Julia Robinson is a famous mathematician responsible for fundamental work in logic and in particular on Hilbert’s Tenth problem. Less well known nowadays is that her husband, Raphael Robinson, was a number theorist at Berkeley. One question R.Robinson asked concerned small cyclotomic integers. Namely, let \(\alpha\) be a cyclotomic integer, and suppose that every conjugate of \(\alpha\) has absolute value at most \(R\). Then what can one say about \(\alpha\)? If \(R \le 1\), then Kronecker’s theorem says that \(\alpha\) is a root of unity (this statement only requires that \(\alpha\) is an algebraic integer). Robinson studied the problem of what happens when \(R \le 2\) and also \(R \le \sqrt{5}\). He made five conjectures concerning these questions, four of which were solved in the 60’s by Jones, Cassels, and Schinzel. Five decades later, Frederick Robinson (no relation!) and Michael Wurtz proved the last of these conjectures (while working with me as summer students), and their paper has just been accepted by Acta Arithmetica. In particular, they answer the following problem: if \(\alpha\) is an algebraic integer the largest of whose absolute values is \(R \le \sqrt{5}\), then what are the possible values of \(R\)? Two such families of such numbers are those of the form
\(\zeta + \zeta^{-1}, \qquad i + \zeta + \zeta^{-1}\)

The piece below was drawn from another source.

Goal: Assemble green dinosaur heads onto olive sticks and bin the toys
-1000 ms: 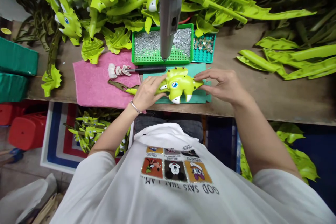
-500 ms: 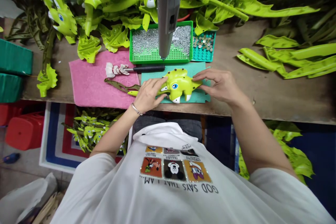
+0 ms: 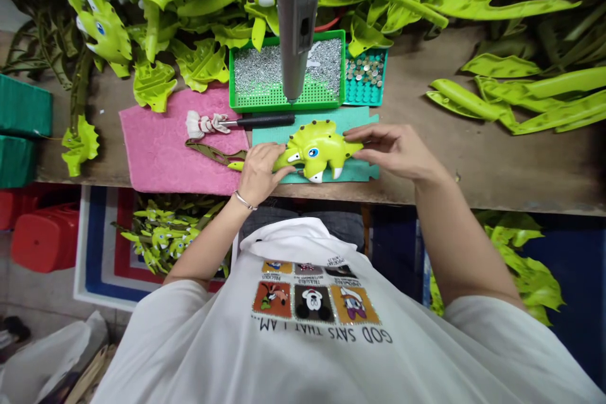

for a root of unity \(\zeta\). These give all \(R\) of the form
\(2 \cos(\pi/N), \qquad \sqrt{1 + 4 \cos^2(\pi/N)}.\)
Note that these sets have limit points at \(\sqrt{4}\) and \(\sqrt{5}\) respectively. It turns out that there exactly two further exceptions, as follows:
\(\displaystyle{\frac{\sqrt{3} + \sqrt{7}}{2}, \qquad \sqrt{\frac{5 + \sqrt{13}}{2}}}\)
The first element is totally real and cyclotomic, and so manifestly occurs as such an \(R\). The second turns out to be the absolute value of \(1 + \zeta_{13} + \zeta^4_{13}\). The proof by Robinson and Wurtz actually applies to slightly larger values of \(R\), and after the limit point \(\sqrt{5}\) there is another gap, and the next smallest possible \(R\) is
\(|1 + \zeta_{70} + \zeta^{10}_{70} + \zeta^{29}_{70}| \sim \sqrt{5.017655 \ldots}\)
The first two exceptional numbers turn up in relation to subfactors. How about the last example?
Sadly not. We can now prove that between index 5 and index 3+\sqrt{5}=5.23… there are no subfactors besides Temperley-Lieb (at evey index) and two quantum group subfactors at about 5.04892.